Of my many flaws as a pastor, I believe the one that hurt the most during this time was the erroneous belief I could protect the flock from this man. That sort of thing is best left to God alone. By the time I had determined to take out a restraining order on him, it was too late. His poison had run its course through too much of the church body and the thought of dragging these sweet people through a massive ordeal was more than I could stand. With my wife’s permission, I formally announced that I would resign my position. There was some outcry, but not nearly as much as I suspected.
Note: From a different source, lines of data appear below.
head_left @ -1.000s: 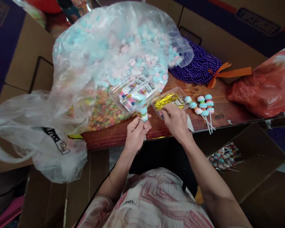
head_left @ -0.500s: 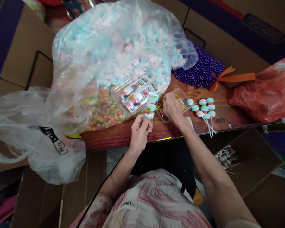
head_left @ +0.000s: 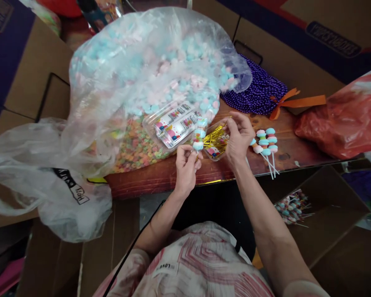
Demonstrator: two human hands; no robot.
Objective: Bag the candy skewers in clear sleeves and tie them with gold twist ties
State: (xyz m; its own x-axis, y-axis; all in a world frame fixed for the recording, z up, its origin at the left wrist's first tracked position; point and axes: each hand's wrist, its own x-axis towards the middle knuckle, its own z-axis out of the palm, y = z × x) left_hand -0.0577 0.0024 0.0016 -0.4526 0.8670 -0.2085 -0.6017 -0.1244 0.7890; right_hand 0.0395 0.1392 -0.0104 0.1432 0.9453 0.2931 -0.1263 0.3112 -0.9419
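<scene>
My left hand (head_left: 186,168) pinches the lower end of a candy skewer (head_left: 199,135), held upright with blue and white puffs and fruit-coloured rings in a printed clear wrapper. My right hand (head_left: 239,138) has thumb and forefinger pinched together over the right side of a clear tray of gold twist ties (head_left: 215,139); whatever is between the fingertips is too small to make out. Behind the skewer lies a clear plastic tray (head_left: 170,146) with printed wrappers (head_left: 177,123). To the right of my right hand, several unwrapped candy skewers (head_left: 267,142) lie with white sticks toward me.
A large clear bag of pastel puffs (head_left: 136,62) and ring candies (head_left: 139,144) covers the left and back. Purple beads (head_left: 253,90) and a red bag (head_left: 340,119) lie right. Below the table edge, an open cardboard box (head_left: 330,214) holds finished-looking skewers (head_left: 292,208).
My right hand has drawn back from the twist ties, rising slightly to the right. My left hand, still on the skewer, has shifted a little right. The camera view has tilted slightly.
</scene>
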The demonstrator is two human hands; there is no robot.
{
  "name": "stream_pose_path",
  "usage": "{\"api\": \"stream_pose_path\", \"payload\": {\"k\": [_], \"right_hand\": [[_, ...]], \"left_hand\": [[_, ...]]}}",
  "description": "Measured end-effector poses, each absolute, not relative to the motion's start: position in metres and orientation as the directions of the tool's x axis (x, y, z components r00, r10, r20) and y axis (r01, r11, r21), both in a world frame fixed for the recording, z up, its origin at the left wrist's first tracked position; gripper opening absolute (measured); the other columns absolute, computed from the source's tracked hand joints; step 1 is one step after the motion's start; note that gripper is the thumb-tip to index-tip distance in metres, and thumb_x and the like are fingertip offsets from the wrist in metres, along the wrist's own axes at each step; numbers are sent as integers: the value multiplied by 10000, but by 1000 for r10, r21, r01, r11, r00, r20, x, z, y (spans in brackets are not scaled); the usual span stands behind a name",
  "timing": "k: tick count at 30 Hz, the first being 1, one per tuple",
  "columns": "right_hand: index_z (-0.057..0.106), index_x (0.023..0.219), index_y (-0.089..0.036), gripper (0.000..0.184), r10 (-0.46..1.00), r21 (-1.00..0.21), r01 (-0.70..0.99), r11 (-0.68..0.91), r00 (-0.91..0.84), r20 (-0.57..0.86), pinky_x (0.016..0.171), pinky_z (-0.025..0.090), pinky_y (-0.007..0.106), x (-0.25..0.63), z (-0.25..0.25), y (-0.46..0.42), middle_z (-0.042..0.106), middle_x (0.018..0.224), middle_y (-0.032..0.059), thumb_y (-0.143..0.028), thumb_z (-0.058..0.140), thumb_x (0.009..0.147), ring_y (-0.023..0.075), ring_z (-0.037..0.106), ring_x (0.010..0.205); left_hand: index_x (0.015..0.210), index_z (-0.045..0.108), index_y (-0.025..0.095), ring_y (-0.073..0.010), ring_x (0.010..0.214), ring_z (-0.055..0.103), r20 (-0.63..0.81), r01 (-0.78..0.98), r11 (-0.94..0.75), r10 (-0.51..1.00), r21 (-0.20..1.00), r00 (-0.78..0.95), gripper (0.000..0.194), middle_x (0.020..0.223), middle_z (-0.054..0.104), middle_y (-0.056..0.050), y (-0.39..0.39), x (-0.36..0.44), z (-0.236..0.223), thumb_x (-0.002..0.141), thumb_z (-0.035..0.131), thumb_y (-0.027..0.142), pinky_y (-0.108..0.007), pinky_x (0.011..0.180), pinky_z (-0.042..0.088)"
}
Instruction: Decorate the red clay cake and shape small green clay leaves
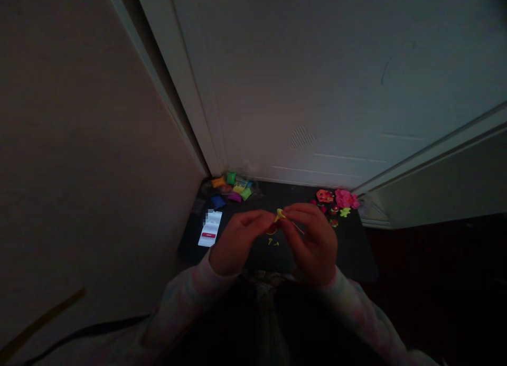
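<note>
My left hand [237, 239] and my right hand [312, 242] meet above a small black table [356, 255]. Between their fingertips sits a small yellow clay piece [279, 215], with a bit of red clay [271, 230] just under it. My left fingers pinch the clay. My right fingers are closed on a thin pink stick tool [298, 227] whose tip touches the clay. Tiny yellow clay bits [273, 242] lie on the table below the hands.
Bags of coloured clay [232, 189] are heaped at the table's back left. A white leaflet [210, 228] lies at the left. Pink, red and green clay shapes [336, 201] sit at the back right. A white door stands behind, a wall to the left.
</note>
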State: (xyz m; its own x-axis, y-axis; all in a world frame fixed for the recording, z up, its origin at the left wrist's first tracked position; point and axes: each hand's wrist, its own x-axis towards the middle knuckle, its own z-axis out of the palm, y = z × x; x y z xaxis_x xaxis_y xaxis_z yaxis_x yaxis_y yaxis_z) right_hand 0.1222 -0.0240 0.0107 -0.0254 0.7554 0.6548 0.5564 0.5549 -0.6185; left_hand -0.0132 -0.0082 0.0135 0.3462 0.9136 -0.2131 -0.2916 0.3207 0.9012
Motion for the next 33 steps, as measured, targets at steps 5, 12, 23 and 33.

I believe that the congregation was just as ready to move beyond this as I was.
Lackey’s jeering gaze from the back of the church during my final sermon was the thing that was etched the deepest into my memory. His jaw protruded as if in noble accomplishment while his eyes darted over me. He licked his lips and swallowed and I could feel the anticipation of a hunter looming over its prey.
My text was fairly simple – it came from the Gospel of Matthew and served as my parting shot to a kind of Christianity that no longer had room for the likes of me:
“Not everyone who says to Me, ‘Lord, Lord,’ shall enter the kingdom of heaven, but he who does the will of My Father in heaven. Many will say to Me in that day, ‘Lord, Lord, have we not prophesied in Your name, cast out demons in Your name, and done many wonders in Your name?’ And then I will declare to them, ‘I never knew you; depart from Me, you who practice lawlessness!'"
Although the text itself was rough and edged, my delivery was gracious. I was able to genuinely and sincerely relate all the congregants that I had witnessed over the years -- a great many souls -- who really did practice an authentic faith. I told as many of their stories as I could during those last thirty minutes. I honestly presented the congregation examples of people they knew who, at least in my estimation, really lived out what it meant to be a follower of Jesus Christ. And that was enough, for me and for them. I shook many hands that day, but quickly excused myself when I saw Lackey and his wife enter the line. He would have no moment to glory, no opportunity to gloat. This ordeal between us, while ending on this battlefield, was far from over. I was closing one door, but preparing my soul to open another.
We packed our things and walked out of the parish house like a family of itinerant craftsmen in search of work in a broken economy. We were refugees, both literally and spiritually, and I cannot say that we ever found a true home again. I remained a wanderer along the curbside of church politics the rest of my life, dodging cars, avoiding cheap and easy Jesus buffets, and lamenting the end of an era.